When selecting a surface heater for use in an industrial process or application, you’ll want to begin by calculating your wattage requirements. This enables you to find a heater that will be capable of reaching the correct temperature within an appropriate time frame.
Primary factors to consider: There are three main aspects to consider when comparing industrial surface heaters. These include:
- Temperature: How hot do you need your surface to be?
- Material: What type of material is to be heated? How large is it, and how much does it weigh?
- Speed of heat transfer: How fast do you need to reach your temperature set point? Should the material’s temperature increase slowly, or do you need a quick response?
How to calculate required wattage
In order to determine whether a particular heater will perform well in your application, you must compare its wattage with your requirements. You can use the following formula to determine your required wattage.
kW = (WT x Cp x Δ T)/3412 x h
kW = your kilowatt requirement
WT= the weight of the material to be heated, in lbs.
Cp = the specific heat of the material to be heated, in BTU/lb°F
Δ T = Temperature Rise, in °F
3412 = Conversion Factor, BTU/kWh
h = how long it should take to reach the temperature set point, in hours
Here’s an example of an application for which you’d need to calculate the required wattage. Consider an aluminum plate that’s being used to heat a solar cell to determine its operating temperature range.
The first step is to find the weight of the aluminum plate. In this example, let’s say it’s five pounds.
Then you need to find the specific heat of aluminum, which is 0.21 BTUs per pound per degree Fahrenheit.

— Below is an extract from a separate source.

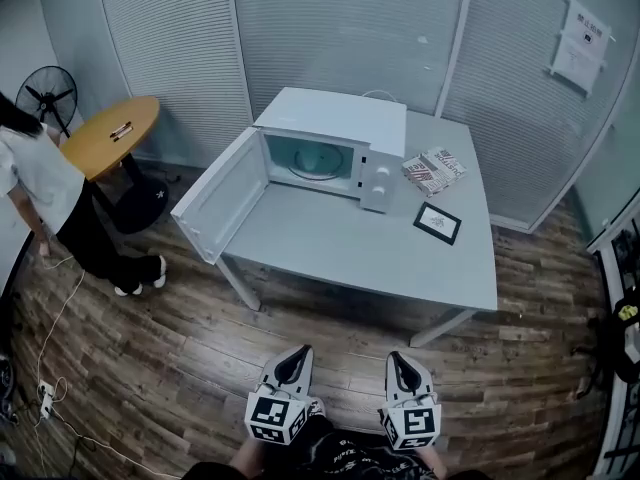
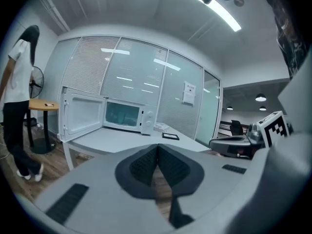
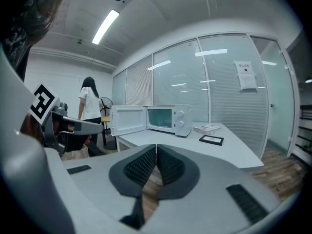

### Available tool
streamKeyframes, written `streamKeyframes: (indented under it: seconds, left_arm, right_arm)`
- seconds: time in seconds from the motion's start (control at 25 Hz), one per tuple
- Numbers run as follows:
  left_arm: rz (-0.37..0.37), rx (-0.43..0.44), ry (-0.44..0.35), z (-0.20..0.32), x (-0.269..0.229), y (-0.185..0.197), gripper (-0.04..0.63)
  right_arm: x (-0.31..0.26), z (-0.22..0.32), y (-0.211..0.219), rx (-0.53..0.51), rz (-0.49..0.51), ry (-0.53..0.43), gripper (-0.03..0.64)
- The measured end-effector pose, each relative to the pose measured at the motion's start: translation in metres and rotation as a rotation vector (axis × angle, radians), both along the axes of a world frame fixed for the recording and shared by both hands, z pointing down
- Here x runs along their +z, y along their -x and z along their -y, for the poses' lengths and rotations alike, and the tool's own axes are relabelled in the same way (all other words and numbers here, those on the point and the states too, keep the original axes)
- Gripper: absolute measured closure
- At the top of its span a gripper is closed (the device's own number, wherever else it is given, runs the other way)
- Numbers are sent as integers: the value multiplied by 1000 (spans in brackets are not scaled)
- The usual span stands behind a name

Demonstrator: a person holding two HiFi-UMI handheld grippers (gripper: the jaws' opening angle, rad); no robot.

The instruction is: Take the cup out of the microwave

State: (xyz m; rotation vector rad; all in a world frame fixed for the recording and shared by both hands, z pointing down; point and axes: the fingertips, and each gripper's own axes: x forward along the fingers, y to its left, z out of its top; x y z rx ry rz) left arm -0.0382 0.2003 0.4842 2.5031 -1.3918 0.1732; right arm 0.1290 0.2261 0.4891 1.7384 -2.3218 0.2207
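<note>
l gripper [image 1: 295, 356] & r gripper [image 1: 400, 360] were shut, empty, well short of table [image 1: 380, 258]; cup couldn't be made out inside open microwave [image 1: 340, 113], prob light, stiff, breakable, so a wall/rim pinch looked best.

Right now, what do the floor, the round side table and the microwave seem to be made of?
Floor: wood or wood-look planks, dark brown, visible grain and seams.
Round side table: probably wood or laminate top, smooth tan-yellow.
Microwave: likely painted metal casing, matte white, flat and even.
</note>
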Motion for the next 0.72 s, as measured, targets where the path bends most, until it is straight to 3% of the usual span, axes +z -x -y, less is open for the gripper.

The next step is to calculate the difference between the starting temperature and the target temperature. For this example, you can use 149 degrees Fahrenheit, which is the maximum temperature most solar cells can reach while still producing output efficiently. This calculation yields a Delta temperature of 90 degrees Fahrenheit.
For simplicity’s sake, you can set the desired heat-up time to one hour for this example.
kW = (5.0 x 0.21 x 90°) ÷ 3412 x 1.0
This equation gives the result of a total power of 0.028 kilowatts or 28 Watts.
You can follow the same process to calculate how much wattage you’d need in a heater for any application.